**Task instructions:**
Write the lines out again, from the top of the material to the line containing "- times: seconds", pictures excluded.

*** Recorded information ***

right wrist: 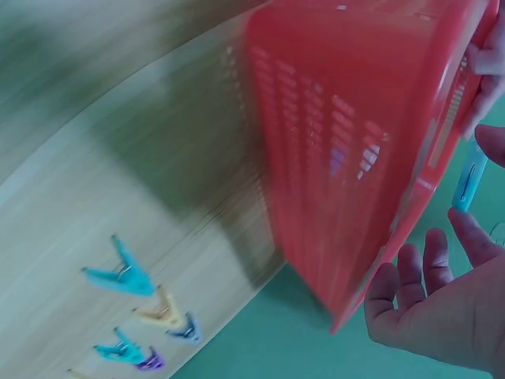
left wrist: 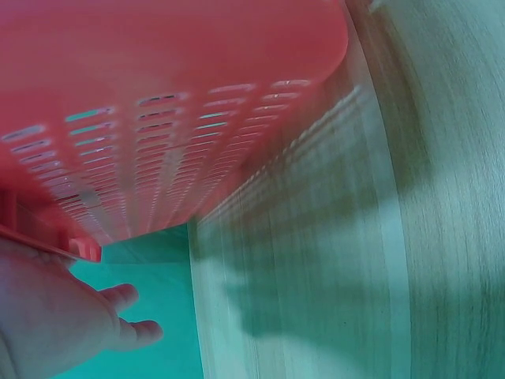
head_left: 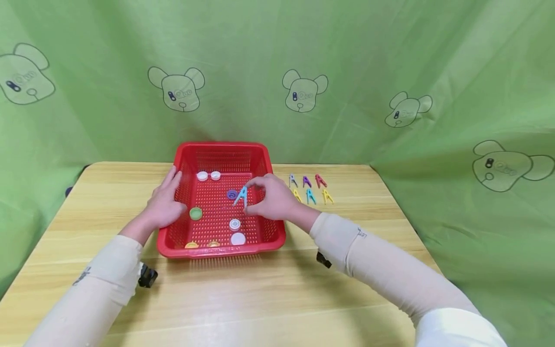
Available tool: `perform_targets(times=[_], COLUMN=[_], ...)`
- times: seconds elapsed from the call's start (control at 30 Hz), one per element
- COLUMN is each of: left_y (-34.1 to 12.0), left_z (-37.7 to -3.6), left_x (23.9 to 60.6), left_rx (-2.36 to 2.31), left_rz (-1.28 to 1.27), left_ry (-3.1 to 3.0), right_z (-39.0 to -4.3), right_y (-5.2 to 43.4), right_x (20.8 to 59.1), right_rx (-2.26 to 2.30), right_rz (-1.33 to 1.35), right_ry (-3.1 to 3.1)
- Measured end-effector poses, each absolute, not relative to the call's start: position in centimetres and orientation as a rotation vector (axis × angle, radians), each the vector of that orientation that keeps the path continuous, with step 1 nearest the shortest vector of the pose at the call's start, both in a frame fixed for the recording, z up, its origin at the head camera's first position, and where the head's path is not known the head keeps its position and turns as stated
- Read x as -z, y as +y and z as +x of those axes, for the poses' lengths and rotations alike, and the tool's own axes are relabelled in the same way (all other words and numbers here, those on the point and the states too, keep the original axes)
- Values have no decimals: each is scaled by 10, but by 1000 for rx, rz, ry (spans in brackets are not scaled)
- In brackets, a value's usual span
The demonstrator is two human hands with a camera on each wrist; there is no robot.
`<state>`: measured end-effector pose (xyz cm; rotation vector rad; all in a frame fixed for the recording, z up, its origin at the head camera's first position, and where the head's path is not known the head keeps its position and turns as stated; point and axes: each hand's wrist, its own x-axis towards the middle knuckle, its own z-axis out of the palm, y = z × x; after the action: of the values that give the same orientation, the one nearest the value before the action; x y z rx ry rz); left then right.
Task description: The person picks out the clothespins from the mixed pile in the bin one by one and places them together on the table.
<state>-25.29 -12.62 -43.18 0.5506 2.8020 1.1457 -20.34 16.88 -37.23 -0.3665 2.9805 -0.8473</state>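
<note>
My right hand (head_left: 275, 197) is over the right part of a red basket (head_left: 212, 251), pinching a blue clothespin (head_left: 242, 195) between thumb and fingertip. In the right wrist view the same blue clothespin (right wrist: 470, 178) shows at the fingertips, beside the rim. My left hand (head_left: 162, 202) rests on the basket's left rim with its fingers stretched out; the left wrist view shows two of them extended outside the wall. On the basket floor lie several round caps, among them a green cap (head_left: 196, 213), a purple cap (head_left: 232, 194) and a white cap (head_left: 238, 238).
Right of the basket, several clothespins lie in two rows on the wooden table (head_left: 208, 299), including a red clothespin (head_left: 321, 181), a purple clothespin (head_left: 307, 181) and a yellow clothespin (head_left: 327, 196). A green curtain (head_left: 243, 96) hangs behind and beside the table.
</note>
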Motion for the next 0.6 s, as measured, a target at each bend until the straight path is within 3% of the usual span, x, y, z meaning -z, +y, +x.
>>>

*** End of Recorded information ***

**Answer to this task:**
right wrist: 
left wrist: 
head_left: 
Available tool: `perform_targets(times=[_], COLUMN=[_], ...)`
- times: seconds elapsed from the call's start (control at 30 Hz), one per element

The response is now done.